- [GOAL OF THE EXERCISE]: Scan the records and identify every line in which the string "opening" occurs, then return those lines.

- [DATA TO PROCESS]:

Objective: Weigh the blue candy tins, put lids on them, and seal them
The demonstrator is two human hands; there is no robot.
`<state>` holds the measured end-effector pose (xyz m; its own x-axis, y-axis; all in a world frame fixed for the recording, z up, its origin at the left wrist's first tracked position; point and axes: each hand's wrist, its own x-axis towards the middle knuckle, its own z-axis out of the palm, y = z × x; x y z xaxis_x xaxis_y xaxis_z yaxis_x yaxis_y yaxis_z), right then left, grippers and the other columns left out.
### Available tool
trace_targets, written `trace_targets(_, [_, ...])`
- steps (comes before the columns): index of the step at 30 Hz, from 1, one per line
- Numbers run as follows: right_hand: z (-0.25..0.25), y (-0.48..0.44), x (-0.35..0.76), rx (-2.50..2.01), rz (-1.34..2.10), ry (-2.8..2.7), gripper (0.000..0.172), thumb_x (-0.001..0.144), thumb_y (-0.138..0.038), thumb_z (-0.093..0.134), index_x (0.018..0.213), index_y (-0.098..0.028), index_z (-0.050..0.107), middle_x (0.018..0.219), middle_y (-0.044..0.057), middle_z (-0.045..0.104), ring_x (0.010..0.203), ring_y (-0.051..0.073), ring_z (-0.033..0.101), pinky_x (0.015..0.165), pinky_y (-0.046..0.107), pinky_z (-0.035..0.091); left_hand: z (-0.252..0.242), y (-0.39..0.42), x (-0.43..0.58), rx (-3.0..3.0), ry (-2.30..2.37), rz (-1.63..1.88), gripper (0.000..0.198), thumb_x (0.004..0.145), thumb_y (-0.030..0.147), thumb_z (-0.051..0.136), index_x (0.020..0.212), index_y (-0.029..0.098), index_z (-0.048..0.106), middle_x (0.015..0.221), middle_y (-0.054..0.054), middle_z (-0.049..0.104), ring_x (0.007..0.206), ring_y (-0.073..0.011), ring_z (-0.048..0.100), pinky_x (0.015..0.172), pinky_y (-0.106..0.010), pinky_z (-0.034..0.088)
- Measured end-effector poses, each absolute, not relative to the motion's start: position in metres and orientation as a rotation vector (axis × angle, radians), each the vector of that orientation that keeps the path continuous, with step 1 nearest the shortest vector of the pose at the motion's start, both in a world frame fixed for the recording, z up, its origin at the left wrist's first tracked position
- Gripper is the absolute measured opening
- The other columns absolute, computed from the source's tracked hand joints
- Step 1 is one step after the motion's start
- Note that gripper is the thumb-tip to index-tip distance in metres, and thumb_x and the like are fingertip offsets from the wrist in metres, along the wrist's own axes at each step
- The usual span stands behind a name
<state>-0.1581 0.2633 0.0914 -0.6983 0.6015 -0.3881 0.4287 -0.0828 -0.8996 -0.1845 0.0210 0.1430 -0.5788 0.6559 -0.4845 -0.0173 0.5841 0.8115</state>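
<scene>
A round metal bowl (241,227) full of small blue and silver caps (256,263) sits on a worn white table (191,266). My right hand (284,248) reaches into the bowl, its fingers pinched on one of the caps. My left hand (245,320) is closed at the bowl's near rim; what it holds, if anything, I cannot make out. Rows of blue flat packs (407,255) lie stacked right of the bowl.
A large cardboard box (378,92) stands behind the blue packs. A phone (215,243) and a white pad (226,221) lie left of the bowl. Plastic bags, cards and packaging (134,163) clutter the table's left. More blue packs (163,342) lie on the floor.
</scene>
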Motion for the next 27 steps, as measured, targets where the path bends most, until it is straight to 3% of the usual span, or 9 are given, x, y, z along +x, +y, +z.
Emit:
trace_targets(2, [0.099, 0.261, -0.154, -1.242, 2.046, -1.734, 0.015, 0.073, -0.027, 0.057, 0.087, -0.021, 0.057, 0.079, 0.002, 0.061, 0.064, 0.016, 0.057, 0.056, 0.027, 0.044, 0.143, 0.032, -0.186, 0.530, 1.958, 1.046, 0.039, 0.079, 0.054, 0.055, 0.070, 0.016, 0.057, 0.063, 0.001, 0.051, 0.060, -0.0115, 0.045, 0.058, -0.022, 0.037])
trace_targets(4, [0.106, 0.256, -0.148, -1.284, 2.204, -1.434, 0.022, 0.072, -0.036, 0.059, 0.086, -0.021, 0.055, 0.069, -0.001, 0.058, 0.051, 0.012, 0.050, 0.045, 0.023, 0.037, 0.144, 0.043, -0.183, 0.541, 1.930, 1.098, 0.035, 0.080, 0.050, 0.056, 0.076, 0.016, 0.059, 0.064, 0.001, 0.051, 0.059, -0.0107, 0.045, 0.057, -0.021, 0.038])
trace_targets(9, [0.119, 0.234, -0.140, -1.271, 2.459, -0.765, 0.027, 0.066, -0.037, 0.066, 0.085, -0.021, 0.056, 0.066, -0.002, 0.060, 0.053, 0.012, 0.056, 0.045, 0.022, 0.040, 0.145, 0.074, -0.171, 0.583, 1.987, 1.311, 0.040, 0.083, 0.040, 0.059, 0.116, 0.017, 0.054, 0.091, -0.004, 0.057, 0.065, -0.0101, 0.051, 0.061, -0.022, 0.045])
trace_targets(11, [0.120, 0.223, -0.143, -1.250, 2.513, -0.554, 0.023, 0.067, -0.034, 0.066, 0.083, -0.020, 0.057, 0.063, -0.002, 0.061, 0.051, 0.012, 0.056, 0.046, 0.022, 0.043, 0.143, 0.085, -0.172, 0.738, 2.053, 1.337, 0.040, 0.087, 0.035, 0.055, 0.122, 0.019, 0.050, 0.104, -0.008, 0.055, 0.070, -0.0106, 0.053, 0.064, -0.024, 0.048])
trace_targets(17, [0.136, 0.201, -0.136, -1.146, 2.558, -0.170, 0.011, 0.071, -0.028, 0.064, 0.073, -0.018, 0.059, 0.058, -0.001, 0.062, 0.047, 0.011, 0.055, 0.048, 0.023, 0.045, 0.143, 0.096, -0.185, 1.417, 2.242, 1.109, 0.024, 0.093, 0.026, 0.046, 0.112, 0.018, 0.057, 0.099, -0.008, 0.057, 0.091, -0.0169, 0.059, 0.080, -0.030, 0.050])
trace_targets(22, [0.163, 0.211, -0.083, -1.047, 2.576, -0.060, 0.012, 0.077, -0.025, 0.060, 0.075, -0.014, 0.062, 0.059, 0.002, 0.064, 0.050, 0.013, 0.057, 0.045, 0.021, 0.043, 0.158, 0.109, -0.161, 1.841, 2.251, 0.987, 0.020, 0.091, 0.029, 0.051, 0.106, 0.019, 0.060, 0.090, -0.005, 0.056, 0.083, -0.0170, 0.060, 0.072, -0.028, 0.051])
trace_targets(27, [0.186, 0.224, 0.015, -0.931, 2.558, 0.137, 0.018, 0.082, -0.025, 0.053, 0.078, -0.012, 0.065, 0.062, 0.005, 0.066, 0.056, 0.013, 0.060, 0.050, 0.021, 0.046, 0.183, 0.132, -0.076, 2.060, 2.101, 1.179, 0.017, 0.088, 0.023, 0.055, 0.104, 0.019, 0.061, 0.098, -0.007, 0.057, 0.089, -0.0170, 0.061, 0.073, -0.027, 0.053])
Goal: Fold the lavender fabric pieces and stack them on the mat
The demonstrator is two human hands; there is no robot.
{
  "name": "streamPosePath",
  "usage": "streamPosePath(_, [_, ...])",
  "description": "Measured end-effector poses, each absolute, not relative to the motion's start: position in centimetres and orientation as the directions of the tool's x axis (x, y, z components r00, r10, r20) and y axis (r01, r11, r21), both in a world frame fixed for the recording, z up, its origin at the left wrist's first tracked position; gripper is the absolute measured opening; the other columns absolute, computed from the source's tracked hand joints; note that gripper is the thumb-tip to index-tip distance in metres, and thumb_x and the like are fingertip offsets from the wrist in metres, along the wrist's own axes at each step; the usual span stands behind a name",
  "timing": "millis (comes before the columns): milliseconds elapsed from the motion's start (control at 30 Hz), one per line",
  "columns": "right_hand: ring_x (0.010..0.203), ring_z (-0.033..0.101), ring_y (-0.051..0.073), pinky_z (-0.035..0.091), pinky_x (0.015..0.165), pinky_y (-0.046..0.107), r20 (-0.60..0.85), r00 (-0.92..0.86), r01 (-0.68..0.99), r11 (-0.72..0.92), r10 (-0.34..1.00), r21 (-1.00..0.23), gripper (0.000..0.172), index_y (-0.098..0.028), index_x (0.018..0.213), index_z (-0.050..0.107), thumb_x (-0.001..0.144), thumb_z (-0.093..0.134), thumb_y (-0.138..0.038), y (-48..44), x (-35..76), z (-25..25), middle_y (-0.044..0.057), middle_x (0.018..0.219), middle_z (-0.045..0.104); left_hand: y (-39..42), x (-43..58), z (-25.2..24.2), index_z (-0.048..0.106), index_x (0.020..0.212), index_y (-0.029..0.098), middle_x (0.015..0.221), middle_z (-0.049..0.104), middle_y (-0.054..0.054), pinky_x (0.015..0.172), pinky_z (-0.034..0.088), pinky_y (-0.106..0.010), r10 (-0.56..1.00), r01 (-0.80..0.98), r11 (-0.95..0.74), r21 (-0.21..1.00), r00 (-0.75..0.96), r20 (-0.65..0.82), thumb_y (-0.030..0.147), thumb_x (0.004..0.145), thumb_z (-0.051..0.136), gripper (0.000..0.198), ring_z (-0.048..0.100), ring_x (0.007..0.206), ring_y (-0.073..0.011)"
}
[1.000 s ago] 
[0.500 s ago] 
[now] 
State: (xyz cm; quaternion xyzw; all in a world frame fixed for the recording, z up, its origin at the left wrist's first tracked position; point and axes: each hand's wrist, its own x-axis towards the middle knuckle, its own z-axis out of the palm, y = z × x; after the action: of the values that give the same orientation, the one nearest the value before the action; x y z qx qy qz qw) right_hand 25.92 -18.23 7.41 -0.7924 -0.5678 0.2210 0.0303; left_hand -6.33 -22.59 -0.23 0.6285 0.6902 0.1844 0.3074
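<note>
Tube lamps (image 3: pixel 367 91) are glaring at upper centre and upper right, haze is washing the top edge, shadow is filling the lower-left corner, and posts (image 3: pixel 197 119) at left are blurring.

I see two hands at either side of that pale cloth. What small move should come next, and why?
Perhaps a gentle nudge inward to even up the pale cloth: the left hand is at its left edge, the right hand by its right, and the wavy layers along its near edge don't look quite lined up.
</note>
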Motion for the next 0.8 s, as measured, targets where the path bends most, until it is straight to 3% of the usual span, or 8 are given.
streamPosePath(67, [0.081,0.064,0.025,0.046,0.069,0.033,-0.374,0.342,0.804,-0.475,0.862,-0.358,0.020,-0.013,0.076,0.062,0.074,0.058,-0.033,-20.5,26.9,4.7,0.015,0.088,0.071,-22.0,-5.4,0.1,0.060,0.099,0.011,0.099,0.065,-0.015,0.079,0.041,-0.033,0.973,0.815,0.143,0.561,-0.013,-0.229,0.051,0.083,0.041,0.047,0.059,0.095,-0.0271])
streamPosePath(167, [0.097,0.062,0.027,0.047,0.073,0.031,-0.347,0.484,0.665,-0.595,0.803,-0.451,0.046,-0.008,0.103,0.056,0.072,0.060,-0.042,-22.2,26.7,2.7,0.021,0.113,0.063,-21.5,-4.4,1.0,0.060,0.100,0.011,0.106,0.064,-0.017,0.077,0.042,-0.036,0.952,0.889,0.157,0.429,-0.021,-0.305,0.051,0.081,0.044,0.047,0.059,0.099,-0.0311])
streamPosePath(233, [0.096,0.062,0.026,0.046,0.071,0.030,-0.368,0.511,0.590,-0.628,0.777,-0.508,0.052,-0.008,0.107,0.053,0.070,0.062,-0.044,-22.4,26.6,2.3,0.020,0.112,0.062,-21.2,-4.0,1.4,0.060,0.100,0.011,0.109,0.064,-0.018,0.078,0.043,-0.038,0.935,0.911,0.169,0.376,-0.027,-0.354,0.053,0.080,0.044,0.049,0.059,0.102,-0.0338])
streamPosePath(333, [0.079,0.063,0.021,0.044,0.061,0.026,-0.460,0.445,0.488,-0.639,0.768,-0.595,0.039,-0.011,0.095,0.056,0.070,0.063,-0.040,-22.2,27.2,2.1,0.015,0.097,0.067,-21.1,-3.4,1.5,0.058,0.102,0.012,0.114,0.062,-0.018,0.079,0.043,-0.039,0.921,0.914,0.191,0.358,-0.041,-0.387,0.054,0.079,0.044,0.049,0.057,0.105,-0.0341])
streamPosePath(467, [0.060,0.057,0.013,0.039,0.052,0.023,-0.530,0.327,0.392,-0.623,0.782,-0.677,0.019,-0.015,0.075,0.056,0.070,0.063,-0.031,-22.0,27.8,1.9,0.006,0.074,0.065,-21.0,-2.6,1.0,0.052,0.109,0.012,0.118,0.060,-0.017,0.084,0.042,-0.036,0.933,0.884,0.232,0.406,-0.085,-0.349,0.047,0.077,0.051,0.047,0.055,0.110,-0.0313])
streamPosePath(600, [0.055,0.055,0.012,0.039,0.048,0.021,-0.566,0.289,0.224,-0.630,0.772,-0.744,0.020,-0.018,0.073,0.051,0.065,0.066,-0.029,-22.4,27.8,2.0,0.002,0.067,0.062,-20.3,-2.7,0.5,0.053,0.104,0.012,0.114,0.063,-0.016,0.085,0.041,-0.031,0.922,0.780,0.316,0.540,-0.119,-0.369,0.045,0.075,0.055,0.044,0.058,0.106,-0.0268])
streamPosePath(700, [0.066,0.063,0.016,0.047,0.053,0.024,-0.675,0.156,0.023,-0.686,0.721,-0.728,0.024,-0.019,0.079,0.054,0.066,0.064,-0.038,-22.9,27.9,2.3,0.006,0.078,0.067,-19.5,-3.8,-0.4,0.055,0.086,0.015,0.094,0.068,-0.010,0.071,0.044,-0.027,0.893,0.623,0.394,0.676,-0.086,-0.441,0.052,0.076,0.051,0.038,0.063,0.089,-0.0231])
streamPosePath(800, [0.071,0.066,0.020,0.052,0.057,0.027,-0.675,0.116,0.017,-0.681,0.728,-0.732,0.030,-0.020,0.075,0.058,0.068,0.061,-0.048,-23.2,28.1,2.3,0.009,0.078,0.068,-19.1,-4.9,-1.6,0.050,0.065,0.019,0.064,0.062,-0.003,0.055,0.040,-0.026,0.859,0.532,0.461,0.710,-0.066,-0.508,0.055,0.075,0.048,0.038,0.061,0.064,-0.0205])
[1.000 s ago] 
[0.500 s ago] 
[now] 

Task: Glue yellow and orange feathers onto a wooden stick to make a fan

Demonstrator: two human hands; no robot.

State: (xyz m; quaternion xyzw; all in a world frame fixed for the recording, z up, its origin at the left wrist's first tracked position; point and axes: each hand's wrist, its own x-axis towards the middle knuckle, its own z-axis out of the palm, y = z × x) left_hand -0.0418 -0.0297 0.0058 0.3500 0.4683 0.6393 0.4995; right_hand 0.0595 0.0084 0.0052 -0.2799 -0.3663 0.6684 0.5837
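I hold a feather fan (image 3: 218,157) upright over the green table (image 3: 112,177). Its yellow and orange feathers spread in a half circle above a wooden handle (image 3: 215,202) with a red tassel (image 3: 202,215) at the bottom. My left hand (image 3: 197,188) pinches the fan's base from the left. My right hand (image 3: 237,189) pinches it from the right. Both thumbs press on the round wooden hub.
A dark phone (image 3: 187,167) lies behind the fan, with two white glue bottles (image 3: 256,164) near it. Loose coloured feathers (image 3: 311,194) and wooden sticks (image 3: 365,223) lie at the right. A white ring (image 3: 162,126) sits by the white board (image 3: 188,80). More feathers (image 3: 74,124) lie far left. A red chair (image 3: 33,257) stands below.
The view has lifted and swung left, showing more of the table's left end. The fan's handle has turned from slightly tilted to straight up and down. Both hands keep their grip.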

- [EXERCISE RESPONSE]:
- Gripper is the absolute measured opening
  "description": "Measured end-effector poses, each absolute, not relative to the motion's start: position in centimetres and orientation as the directions of the tool's x axis (x, y, z components r00, r10, r20) and y axis (r01, r11, r21), both in a world frame fixed for the recording, z up, its origin at the left wrist's first tracked position; gripper is the absolute measured opening; the other columns absolute, computed from the source's tracked hand joints; note that gripper is the thumb-tip to index-tip distance in metres, and thumb_x and the like are fingertip offsets from the wrist in metres, along the wrist's own axes at each step; the usual span stands behind a name",

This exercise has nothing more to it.